Yesterday, I was told a piece of good news, about a sudden and unexpected family reconciliation. It stayed with me all day. Later, I watched the early evening news and then an excellent film, The Lady in the Van – Maggi Smith at her best.

The film was about goodness, as was my friend’s story. Both were good news in the fullest sense. They held, or contained, the events of the day. They held them together.

My friend’s story was a quiet interruption of the treadmill rhythm of world events, the continual downward thrust of life. The same is true of the story about the man who took in the van lady, in the film – and also in real life. Both are an interruption of the normal course of events. In each of these situations something good is working into the less good aspects of human nature, and thus of life as we know it.

This good must be energised by something or someone, in order for it to work. Something must enliven it, like the goodness of the created world, whatever scientists may say about the universe creating itself out of nothing. Goodness is not a created thing. It simply is. It works in the immediacy of the moment.

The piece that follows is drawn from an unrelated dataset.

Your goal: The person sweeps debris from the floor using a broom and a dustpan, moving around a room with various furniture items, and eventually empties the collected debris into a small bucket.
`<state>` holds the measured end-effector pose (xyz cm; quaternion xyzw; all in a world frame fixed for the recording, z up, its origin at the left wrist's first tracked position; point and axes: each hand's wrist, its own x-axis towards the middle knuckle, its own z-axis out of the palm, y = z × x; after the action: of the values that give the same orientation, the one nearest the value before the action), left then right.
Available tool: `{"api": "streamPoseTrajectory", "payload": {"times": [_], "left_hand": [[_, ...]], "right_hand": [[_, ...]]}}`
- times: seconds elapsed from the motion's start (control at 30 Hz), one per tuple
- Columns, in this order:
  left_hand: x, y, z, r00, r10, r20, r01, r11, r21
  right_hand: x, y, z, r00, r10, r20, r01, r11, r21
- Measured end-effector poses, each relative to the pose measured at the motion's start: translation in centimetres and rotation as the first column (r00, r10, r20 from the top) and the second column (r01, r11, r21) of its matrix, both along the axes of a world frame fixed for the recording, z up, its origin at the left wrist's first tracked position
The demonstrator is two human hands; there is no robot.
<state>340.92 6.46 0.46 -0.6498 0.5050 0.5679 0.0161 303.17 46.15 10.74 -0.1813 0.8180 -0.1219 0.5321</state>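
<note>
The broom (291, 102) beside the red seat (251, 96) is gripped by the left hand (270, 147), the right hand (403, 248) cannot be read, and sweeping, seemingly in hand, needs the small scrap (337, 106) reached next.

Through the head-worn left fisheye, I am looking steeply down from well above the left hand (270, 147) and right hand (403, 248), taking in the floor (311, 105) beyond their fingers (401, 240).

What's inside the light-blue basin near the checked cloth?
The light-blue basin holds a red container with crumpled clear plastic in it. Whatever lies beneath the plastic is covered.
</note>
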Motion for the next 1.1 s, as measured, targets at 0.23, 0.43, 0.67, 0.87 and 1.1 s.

Something that works must have a purpose. Goodness is worked as love, which is its purpose. This is not to say that it has demonstrable reasons for working, especially in situations where goodness seems unwarranted and therefore incomprehensible to most of us. The neighbours in the film, all good people in their way, did not know how to respond to unwarranted goodness, goodness which goes beyond ‘doing the right thing’.

Goodness proceeds from something, or someone, greater than the person who is doing good to someone else. It effects a transformation. A single good act done without duplicity, or kind word spoken sincerely, effects permanent change, even if its permanence seems hard to believe in at times. Its effect does not even depend on another person’s willingness to receive it. Neither does it wait on gratitude. It is unconditional. Goodness, or caring, as Alan Bennet tells the social worker, is about dirt, to put it politely. Or, as seems the case with the family I was told about, something which comes under the heading of revelation, a moment of truth or understanding about the way things really are.

This suggests that goodness derives from some form of original truth. Something is given which enables someone to recognise that another person or situation is in need of unalloyed goodness. Recognising this need can take a person unawares. It effects change in the most cynical mindset. Perhaps goodness, and the change it effects in both giver and receiver, has to do with prevenient grace, the goodness lying dormant in people, the God-shaped space in their inner being.

Perhaps the good person understands at depth the reality of that grace, or re-creative goodness, which also lies waiting in the mind or heart of the suffering or angry person. They sense that it is there, waiting to be touched into life and transformed by the author of all goodness, through whatever they are about to do or say to that person.

At the same time, the purpose of any good act or word can also be obscured by the sometimes pre-conceived view of the person saying it. Good people are not always likeable – think of the whisky priest in Graham Green’s The Power and the Glory. Good people seldom think of themselves as good, especially when being good takes them way over their tolerance threshold for ‘doing the right thing’.

The purpose of goodness is to bring ‘life in all its fullness’ to others, or to awaken them to what they are missing when grace, as it is sourced in Love, is refused or ignored. This was the purpose of the life, death and resurrection of Jesus Christ.